Vídeos: apresentação da Portela na Cidade do Samba para o Carnaval 2025

E a letra parte para a procissão lembrando a fé, tema recorrente das músicas de Milton, das amizades (outra característica de sua vida) das pessoas cantando suas músicas… “Na fé, que faz do artista entidade / E sagrada as amizades / Ardem vozes, mil tambores…”. Para retomar as imagens da procissão e pontar a chegada de outro momento, a tarde: “Nas mãos, girassóis na travessia / Minh’alma em cantoria / Vem a tarde, vão-se as dores”. Versos que resgatam a magia que a música de Milton proporciona a quem as admira.

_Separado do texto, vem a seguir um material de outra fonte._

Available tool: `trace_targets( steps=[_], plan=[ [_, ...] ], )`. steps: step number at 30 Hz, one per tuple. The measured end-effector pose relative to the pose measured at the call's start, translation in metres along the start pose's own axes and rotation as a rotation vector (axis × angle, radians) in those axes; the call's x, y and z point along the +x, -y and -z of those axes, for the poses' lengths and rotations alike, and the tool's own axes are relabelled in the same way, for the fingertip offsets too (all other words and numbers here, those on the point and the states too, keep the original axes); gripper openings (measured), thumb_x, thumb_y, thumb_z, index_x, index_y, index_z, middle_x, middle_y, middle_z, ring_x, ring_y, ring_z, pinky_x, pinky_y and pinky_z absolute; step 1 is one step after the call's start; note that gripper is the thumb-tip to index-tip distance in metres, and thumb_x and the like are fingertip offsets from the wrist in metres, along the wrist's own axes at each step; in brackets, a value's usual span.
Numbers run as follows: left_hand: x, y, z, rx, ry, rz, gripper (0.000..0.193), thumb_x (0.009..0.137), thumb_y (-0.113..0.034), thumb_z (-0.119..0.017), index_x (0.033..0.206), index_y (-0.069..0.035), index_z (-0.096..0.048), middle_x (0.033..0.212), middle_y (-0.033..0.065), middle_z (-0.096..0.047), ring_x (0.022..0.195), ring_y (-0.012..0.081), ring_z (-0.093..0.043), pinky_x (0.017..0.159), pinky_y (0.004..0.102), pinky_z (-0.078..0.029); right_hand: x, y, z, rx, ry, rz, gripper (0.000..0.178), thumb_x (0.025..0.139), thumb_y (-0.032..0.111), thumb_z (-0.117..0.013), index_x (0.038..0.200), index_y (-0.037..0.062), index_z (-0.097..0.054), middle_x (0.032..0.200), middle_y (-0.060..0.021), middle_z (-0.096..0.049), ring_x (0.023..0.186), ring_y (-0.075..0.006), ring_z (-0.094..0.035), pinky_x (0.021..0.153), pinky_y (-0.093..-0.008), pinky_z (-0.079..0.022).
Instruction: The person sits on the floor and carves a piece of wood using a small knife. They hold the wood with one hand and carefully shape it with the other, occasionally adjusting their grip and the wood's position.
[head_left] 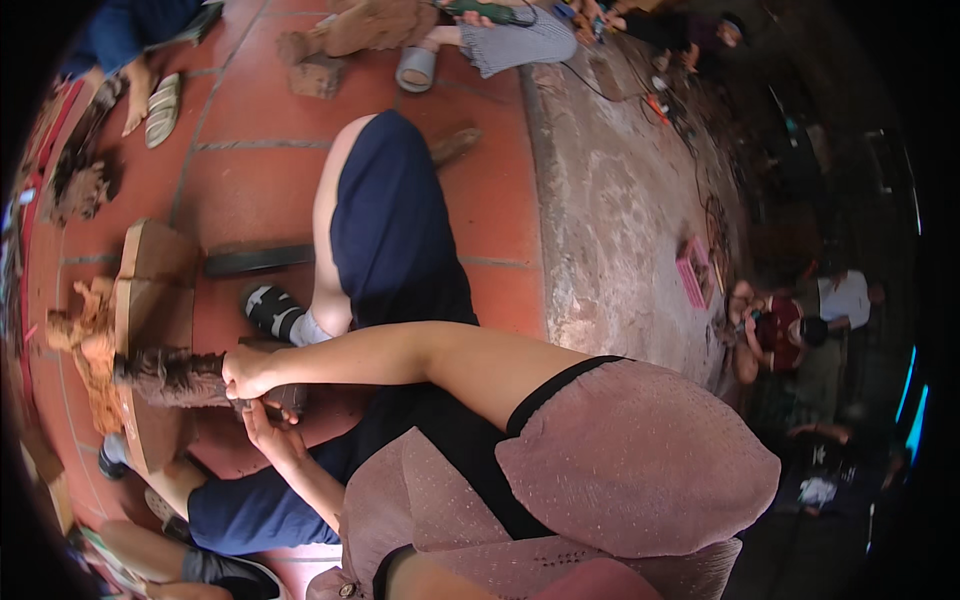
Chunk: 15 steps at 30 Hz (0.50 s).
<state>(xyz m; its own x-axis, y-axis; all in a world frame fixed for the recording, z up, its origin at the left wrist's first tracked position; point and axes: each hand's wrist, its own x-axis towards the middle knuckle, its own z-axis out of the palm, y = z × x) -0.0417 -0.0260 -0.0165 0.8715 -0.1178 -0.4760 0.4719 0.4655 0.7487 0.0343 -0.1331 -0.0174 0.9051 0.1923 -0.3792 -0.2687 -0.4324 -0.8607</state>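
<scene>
A dark brown carved wood piece (180, 378) lies across a thick light-brown wooden block (155, 310), with its near end at my hands. My right hand (246, 374) is closed in a fist against that near end. Whatever is inside the fist is too small and hidden to make out. Just below it, my left hand (268, 428) has its fingers bent around the underside of the same carving. Part of the dark wood shows past both hands, beside my socked foot in a striped slipper (272, 312).
An orange-brown carving (92, 350) stands beyond the block. A dark flat bar (258, 260) rests on the red tiles. At the top, another person's hand holds a green power tool (485, 12) by a brown wood piece (370, 28). Cables and a pink basket (694, 272) lie on concrete; people sit farther right.
</scene>
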Motion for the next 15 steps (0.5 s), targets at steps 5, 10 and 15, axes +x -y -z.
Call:
trace_targets(
  steps=[5, 10, 15],
  plan=[
    [-0.001, -0.008, 0.0, 0.014, 0.031, 0.109, 0.015, 0.095, -0.02, -0.046, 0.095, -0.006, -0.052, 0.069, 0.0038, -0.054, 0.049, 0.0109, -0.048, 0.041, 0.0229, -0.039, 0.0, 0.005, -0.001, -0.194, -0.006, -0.049, 0.02, 0.074, 0.021, -0.065, 0.076, 0.0012, -0.068, 0.072, -0.0201, -0.064, 0.069, -0.0323, -0.065, 0.064, -0.0401, -0.051],
    [0.015, 0.009, 0.014, 0.053, 0.052, 0.053, 0.016, 0.095, -0.022, -0.048, 0.092, -0.007, -0.053, 0.069, 0.0038, -0.054, 0.049, 0.0115, -0.048, 0.041, 0.0229, -0.038, 0.012, -0.003, -0.004, -0.138, -0.027, -0.093, 0.022, 0.075, 0.022, -0.064, 0.077, 0.0006, -0.067, 0.074, -0.0196, -0.065, 0.073, -0.0334, -0.065, 0.066, -0.0401, -0.052],
    [-0.007, 0.008, -0.002, 0.044, 0.146, 0.199, 0.021, 0.093, -0.027, -0.05, 0.097, -0.007, -0.053, 0.066, 0.0025, -0.052, 0.049, 0.0108, -0.045, 0.042, 0.0233, -0.037, -0.02, -0.006, 0.022, -0.301, 0.086, -0.033, 0.016, 0.071, 0.016, -0.062, 0.077, 0.0029, -0.069, 0.076, -0.0187, -0.066, 0.076, -0.032, -0.066, 0.07, -0.0405, -0.051]
  ],
)
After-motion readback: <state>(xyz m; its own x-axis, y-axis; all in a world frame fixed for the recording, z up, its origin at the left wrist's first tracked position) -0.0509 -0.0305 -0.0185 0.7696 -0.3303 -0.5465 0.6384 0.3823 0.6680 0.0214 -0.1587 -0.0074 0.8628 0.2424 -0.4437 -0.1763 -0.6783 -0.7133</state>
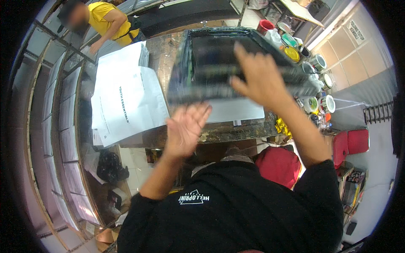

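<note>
Both our bare hands work at a dark framed panel [215, 63], neither clearly gripping it.

Our left hand [185, 128] is palm up, fingers loosely spread and empty, by the panel's near left corner; our right hand [259, 78] reaches over it, thumb wide of the fingers, though blur hides whether it touches. The panel sits mid-tabletop [162, 47], above a white sheet [238, 110] near the front edge. We judge it stiff and fairly heavy, its middle more delicate, so we'd hold the outer rim. White printed sheets [130, 101] cover the tabletop's left edge; tubs, one yellow-topped [291, 53], crowd its right.
</note>
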`<action>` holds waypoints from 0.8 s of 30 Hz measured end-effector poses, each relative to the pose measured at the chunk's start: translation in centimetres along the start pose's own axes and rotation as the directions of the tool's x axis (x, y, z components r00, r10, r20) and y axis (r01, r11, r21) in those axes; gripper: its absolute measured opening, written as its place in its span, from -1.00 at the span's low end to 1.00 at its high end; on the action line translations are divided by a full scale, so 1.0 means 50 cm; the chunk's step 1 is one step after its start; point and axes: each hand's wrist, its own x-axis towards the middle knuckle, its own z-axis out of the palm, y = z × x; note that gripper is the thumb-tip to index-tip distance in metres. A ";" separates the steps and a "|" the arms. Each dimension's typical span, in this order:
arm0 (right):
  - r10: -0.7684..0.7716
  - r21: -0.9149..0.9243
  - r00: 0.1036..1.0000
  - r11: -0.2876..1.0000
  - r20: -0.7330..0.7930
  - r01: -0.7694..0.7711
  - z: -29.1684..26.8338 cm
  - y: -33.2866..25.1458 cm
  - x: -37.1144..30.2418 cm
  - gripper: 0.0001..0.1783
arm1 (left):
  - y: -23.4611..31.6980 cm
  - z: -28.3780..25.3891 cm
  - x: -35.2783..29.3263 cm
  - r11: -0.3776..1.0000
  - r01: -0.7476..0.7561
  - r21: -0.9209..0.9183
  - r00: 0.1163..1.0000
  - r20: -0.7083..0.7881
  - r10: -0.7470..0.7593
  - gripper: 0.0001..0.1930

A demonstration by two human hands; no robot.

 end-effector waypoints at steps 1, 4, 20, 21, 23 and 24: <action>-0.052 0.032 0.990 0.998 0.134 0.048 0.029 -0.016 -0.052 -0.48 | -0.033 0.036 -0.041 0.932 -0.006 -0.362 0.938 -0.325 -0.121 0.19; -0.089 0.080 0.973 0.994 0.211 0.074 0.174 -0.020 -0.213 -0.51 | -0.152 -0.068 -0.090 0.910 0.288 -0.297 0.819 -0.416 -0.395 0.30; -0.041 0.156 0.993 0.988 0.109 0.023 0.641 0.164 0.024 -0.45 | -0.338 -0.213 -0.072 0.767 0.575 -0.283 0.437 -0.686 -0.581 0.37; -0.042 0.131 0.996 0.991 0.083 0.030 0.670 0.197 0.084 -0.47 | -0.342 -0.214 -0.072 0.770 0.572 -0.282 0.427 -0.700 -0.573 0.36; -0.017 0.128 0.994 0.992 0.111 0.003 0.717 0.266 0.188 -0.56 | -0.356 -0.227 -0.092 0.775 0.551 -0.309 0.381 -0.733 -0.563 0.30; -0.001 0.172 0.989 0.985 0.145 -0.024 0.729 0.303 0.240 -0.60 | -0.344 -0.206 -0.082 0.787 0.547 -0.287 0.374 -0.757 -0.536 0.30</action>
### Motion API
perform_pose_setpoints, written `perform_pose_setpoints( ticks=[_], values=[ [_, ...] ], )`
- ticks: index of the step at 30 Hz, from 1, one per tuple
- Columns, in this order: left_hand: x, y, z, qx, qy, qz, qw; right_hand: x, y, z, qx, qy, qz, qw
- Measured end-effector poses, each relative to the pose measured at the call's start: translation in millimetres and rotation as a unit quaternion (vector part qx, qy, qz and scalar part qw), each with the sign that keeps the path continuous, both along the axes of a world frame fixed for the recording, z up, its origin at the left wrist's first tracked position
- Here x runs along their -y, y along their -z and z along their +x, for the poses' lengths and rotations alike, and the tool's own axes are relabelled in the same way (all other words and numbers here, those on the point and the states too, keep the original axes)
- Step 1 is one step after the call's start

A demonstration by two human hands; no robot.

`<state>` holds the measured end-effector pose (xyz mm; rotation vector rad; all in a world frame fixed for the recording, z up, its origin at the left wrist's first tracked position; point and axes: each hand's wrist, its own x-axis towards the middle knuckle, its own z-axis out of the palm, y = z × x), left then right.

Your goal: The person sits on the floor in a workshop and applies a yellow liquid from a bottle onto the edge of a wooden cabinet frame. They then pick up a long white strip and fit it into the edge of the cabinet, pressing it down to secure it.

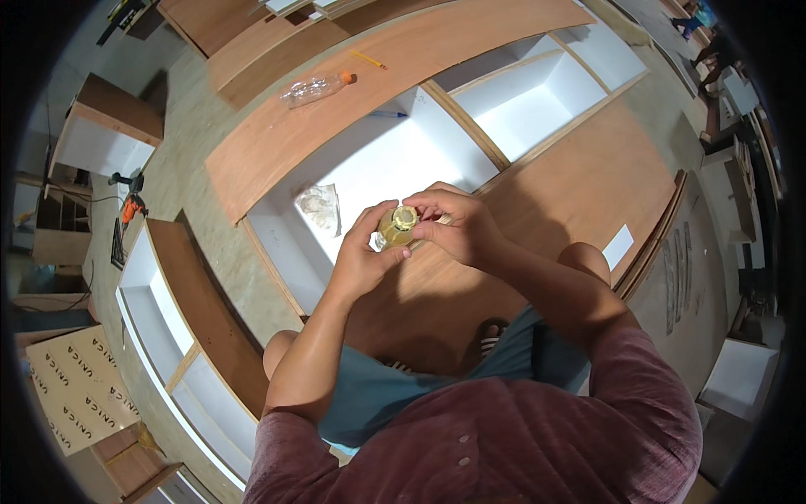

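A small, see-through yellowish bottle (388,239) with a round top is between my two hands, over the near edge of a white-lined cabinet (417,151). My left hand (363,252) is wrapped round the bottle's side, thumb toward me. From the other side, the bent fingers of my right hand (457,225) pinch at its round top. Whether that top is a cap or the bare mouth is too small to tell. Beyond my left hand, a crumpled clear plastic bag (319,207) lies inside the cabinet.
On the cabinet's far plywood panel (252,168) lie a clear plastic bottle (315,89) with an orange cap and a yellow pencil (368,60). A blue pen (388,114) rests inside. An orange drill (132,207) and another cabinet (201,311) are at left. A person (718,55) is far right.
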<state>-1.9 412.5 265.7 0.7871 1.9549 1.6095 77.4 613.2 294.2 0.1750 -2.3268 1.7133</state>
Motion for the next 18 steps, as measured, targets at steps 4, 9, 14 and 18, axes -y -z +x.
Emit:
perform_pose_setpoints(
  ticks=[4,9,14,18],
  values=[
    [3,-5,2,-0.029,-0.009,-0.013,0.999,3,-2,0,-0.008,0.002,0.024,1.000],
    [5,-4,3,-0.053,-0.018,-0.026,0.998,5,-4,3,-0.019,0.006,0.053,0.998],
    [7,0,2,-0.068,-0.039,-0.020,0.997,9,-11,5,-0.029,0.002,0.082,0.996],
    [8,-1,1,-0.106,-0.067,-0.020,0.992,11,-14,5,-0.080,0.026,0.117,0.990]
  ],
)
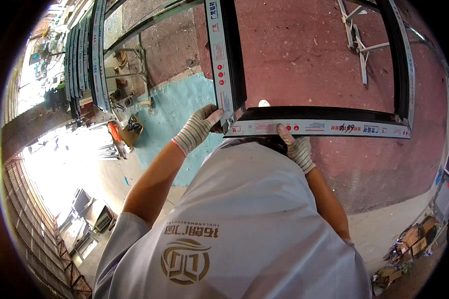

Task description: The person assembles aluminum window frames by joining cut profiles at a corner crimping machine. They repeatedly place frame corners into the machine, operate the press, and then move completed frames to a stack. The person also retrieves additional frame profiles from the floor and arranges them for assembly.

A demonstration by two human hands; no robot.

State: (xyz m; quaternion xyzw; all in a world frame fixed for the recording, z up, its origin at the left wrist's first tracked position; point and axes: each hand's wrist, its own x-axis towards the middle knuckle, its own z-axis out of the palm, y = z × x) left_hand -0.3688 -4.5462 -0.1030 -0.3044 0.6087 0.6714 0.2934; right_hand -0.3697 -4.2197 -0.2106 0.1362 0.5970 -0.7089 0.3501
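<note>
In front of my body is a black metal window frame (324, 128) with white printed protective film along its bars. My left hand (199, 128), in a striped knit glove, is closed around the left bar just at the near left corner, its thumb on the film. A bare metallic patch shows at that corner; I cannot tell whether the joint is fully closed. My right hand (297, 148), gloved alike, grips the near bar left of its middle. Its thumb lies on top, and the other fingers are mostly hidden beneath.
Several film-covered profiles (99, 65) stand at the far left, near a cardboard box (131, 130). A metal trestle (361, 50) shows through the frame opening. The floor is painted red (309, 55) and light blue (172, 99). Cardboard scraps (414, 239) lie at the lower right.
</note>
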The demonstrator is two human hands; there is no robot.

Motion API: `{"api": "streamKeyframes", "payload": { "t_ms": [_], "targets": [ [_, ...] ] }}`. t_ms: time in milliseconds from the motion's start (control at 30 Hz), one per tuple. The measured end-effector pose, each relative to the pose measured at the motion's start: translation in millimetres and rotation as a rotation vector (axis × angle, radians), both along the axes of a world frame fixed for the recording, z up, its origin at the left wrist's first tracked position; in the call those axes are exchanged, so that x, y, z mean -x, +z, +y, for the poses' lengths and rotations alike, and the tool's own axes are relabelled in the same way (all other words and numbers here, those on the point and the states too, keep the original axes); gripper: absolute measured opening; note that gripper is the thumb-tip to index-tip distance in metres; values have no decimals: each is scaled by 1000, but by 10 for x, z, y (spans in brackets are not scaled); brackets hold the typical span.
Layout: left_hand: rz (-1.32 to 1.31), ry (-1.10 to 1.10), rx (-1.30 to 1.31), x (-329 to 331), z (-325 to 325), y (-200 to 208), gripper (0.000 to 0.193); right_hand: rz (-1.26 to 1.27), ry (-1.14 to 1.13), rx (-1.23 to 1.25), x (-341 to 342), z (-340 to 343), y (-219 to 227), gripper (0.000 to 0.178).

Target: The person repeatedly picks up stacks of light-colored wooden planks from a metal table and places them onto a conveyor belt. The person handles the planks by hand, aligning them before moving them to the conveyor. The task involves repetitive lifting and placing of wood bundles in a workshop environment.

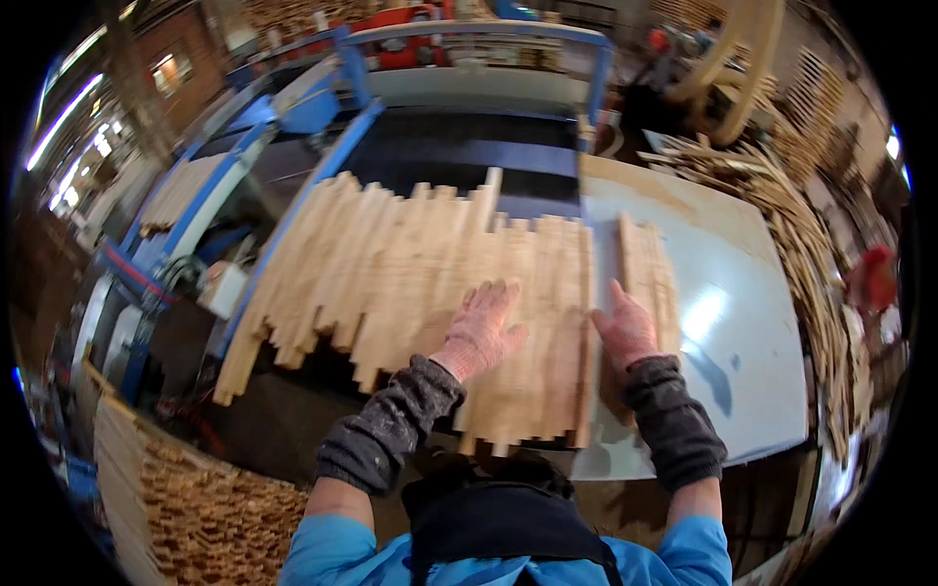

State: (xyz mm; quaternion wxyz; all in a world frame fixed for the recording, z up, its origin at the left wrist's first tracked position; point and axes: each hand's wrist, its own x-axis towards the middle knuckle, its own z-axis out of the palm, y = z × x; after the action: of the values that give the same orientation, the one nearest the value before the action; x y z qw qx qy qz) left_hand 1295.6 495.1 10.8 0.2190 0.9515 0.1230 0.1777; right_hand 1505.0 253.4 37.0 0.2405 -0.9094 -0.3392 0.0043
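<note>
Narrow wooden strips point(391, 254) of uneven length lie side by side across a machine bed, their ends staggered. My left hand point(481, 327), in a pinkish work glove, rests flat over these strips with its fingers stretched out. A smaller group of strips point(647, 264) lies apart on the grey metal table to the right. My right hand point(625, 330), gloved alike, is at the left side of that group, thumb and fingers apart; whether it presses on the wood I cannot tell. A gap of bare metal separates the two groups.
The grey metal table point(743, 332) extends to the right. Beyond it lies a heap of thin offcuts point(782, 225). A blue frame point(479, 31) spans the far end of the dark bed point(459, 146). Stacked wood point(215, 508) stands at the lower left.
</note>
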Motion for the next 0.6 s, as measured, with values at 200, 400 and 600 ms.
{"api": "streamKeyframes", "payload": {
  "t_ms": [200, 400, 600],
  "targets": [
    [70, 657, -130, 1606, 2428, 42, 93, 148, -216, 85, 238, 234, -639, 68],
    [278, 976, -529, 3312, 4155, 286, 85, 113, -305, -258, 393, 278, -750, 42],
    [277, 1073, -458, 4018, 4673, 62, 88, -11, -366, 181, 546, 522, -237, 53]
  ]
}}
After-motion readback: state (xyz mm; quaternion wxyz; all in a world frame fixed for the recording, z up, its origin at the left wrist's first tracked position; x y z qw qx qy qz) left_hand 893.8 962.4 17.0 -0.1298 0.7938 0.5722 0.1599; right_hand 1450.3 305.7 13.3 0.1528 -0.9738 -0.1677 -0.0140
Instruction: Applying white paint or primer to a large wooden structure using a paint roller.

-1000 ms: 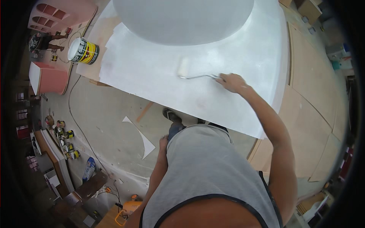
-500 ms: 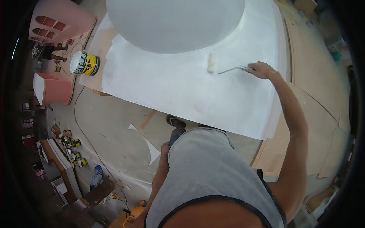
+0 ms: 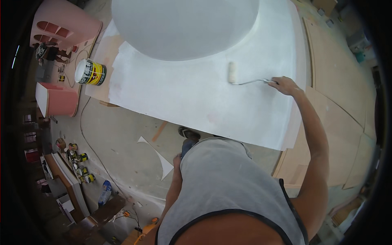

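Observation:
My right hand (image 3: 284,85) is closed around the handle of a paint roller (image 3: 232,72) with a bent wire frame and a cream sleeve. The sleeve rests on a broad panel coated in white paint (image 3: 171,90), close to the rounded grey-white raised form (image 3: 188,28) that stands at its far side. Down beside my left thigh is my left hand (image 3: 177,160); its fingers are mostly hidden. A yellow, black and white paint bucket (image 3: 92,72) stands at the left end of the panel, where bare tan board shows.
Tan boards (image 3: 339,110) lie to the right. Pink curved furniture (image 3: 67,24) and another person (image 3: 51,53) are at the far left. A cable (image 3: 87,134) runs along the floor past several paint cans (image 3: 81,163). A pointed white offcut (image 3: 157,157) lies left of my foot.
My right hand and the roller have moved slightly right and nearer to me across the white panel. My left hand stays by my thigh. The distant person has shifted posture.

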Tool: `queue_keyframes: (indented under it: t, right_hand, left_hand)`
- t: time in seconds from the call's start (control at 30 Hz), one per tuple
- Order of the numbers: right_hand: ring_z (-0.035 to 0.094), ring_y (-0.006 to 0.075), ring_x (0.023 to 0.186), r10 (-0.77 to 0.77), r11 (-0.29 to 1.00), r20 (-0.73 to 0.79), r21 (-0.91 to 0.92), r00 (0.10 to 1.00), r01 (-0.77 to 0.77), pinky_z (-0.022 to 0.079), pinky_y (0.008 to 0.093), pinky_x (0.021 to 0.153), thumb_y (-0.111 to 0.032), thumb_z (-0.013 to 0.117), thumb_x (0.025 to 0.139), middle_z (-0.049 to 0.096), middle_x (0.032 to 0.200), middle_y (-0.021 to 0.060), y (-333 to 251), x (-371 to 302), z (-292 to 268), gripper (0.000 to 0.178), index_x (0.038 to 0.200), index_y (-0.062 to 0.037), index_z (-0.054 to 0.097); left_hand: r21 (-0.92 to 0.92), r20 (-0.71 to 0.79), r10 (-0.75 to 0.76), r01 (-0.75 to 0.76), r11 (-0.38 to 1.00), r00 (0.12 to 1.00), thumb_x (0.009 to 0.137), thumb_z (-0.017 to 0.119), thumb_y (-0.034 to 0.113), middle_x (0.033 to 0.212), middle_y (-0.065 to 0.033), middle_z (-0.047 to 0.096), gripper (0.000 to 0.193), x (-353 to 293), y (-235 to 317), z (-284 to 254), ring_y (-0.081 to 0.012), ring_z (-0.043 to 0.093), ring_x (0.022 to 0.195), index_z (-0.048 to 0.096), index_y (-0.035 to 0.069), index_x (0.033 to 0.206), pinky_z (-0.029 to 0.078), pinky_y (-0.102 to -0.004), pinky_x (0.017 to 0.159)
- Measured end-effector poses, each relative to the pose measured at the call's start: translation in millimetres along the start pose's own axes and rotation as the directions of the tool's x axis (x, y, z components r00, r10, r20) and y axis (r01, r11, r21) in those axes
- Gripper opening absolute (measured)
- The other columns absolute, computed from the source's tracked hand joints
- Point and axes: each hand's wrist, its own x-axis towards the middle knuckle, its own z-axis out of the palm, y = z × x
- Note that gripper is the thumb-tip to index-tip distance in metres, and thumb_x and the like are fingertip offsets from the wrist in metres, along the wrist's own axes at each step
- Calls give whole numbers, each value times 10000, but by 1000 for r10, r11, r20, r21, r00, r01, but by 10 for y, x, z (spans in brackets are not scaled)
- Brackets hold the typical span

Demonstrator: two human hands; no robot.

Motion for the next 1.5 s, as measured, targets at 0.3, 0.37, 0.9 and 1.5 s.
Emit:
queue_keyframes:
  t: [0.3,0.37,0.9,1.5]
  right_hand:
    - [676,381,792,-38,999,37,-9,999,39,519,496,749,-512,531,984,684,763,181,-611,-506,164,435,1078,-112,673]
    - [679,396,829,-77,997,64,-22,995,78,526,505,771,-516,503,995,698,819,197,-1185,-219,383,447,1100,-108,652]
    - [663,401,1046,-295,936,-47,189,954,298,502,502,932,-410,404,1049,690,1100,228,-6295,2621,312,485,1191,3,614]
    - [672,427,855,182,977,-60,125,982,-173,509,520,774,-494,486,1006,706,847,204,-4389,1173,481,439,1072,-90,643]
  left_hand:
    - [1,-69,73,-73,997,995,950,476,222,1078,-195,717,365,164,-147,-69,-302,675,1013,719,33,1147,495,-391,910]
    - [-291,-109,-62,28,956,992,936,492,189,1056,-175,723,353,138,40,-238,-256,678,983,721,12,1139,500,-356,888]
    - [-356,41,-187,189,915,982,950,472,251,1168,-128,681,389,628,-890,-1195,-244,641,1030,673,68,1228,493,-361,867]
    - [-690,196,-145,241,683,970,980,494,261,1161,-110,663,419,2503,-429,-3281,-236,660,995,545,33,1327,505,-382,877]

Chegamos então ao refrão central que mantém a narrativa da caminhada entremeada às imagens, sensações e sentimentos causados pela obra do homenageado: “Nessa estrada, é sonho, é poeira / Passa o trem azul, sigo em paz Feito Rio… só me leva / Pra Deus filho de Maria / Tantos mares em um cais”. O terceiro verso deste refrão é o único do samba que, para mim, tem uma quebra de fluidez. O “Pra Deus filho de Maria” me soa um pouco apertado na melodia.

E o samba parte para um lindo crescimento na “segunda”, onde já aborda o sucesso do “Clube da esquina”, que aproximou pessoas de vários lugares do Brasil. “E as raízes se juntaram / Na esquina uniram a nação Venceram as lutas que travavam /Pra ver Zumbi no céu da canção”. E chega a noite, período da ditadura militar, em que o artista vira “farol” para quem vivia na escuridão. “Noite apaga o arrebol / Num milagre ser farol / E continuar…” para chegar ao verso em que o samba mais se aproxima da aura de Milton: “Quem acredita na vida Não deixa de amar”, com direito a uma repetição para reforçar a ideia e valorizar a emoção.

Na estrofe seguinte vem a reabertura política. “Dorme a maldade após o temporal / Na bandeira a liberdade, vem Bituca triunfal” e chega o final da procissão, marcando a essência da Portela, ao lembrar de uma das suas referências musicais, Candeia – trazendo a escola ao nível do homenageado. “Cheguei com meu povo, mesmo sentimento
Onde Candeia é chama / Brilha Milton Nascimento”.

Galeria de fotos: apresentação da Portela na Cidade do Samba

E vem o refrão, de muita garra, colocando Milton como Oxalá, o preto-rei ou “anjo negro”, mas acima de tudo na condição de sol que marca o amanhecer, fim da linha, e guia a Portela em seu desfile. “Iyá chamou Oxalá preto rei pra sambar / Iyá chamou Oxalá preto rei pra sambar / Anjo negro é o Sol que faz a Portela cantar / Anjo negro é o Sol na minha Portela”.

É um refrão ousado por não terminar exatamente com um rima, mas com uma variação do verso anterior. Também muito marcado em repetições de versos ou palavras, o que pode ajudar no canto dos componentes. Mas é antes de tudo um refrão aguerrido, pra puxar os brios da escola. Desde que seja entendido desta forma pela própria agremiação.

O encerramento do carnaval 2025 tem tudo para ser emocionante. A Majestade do Samba celebrando o povo brasileiro através de um gênio da raça. Com um enredo muito interessante e um samba muito bonito e emotivo. Espero que seja um grande desfile.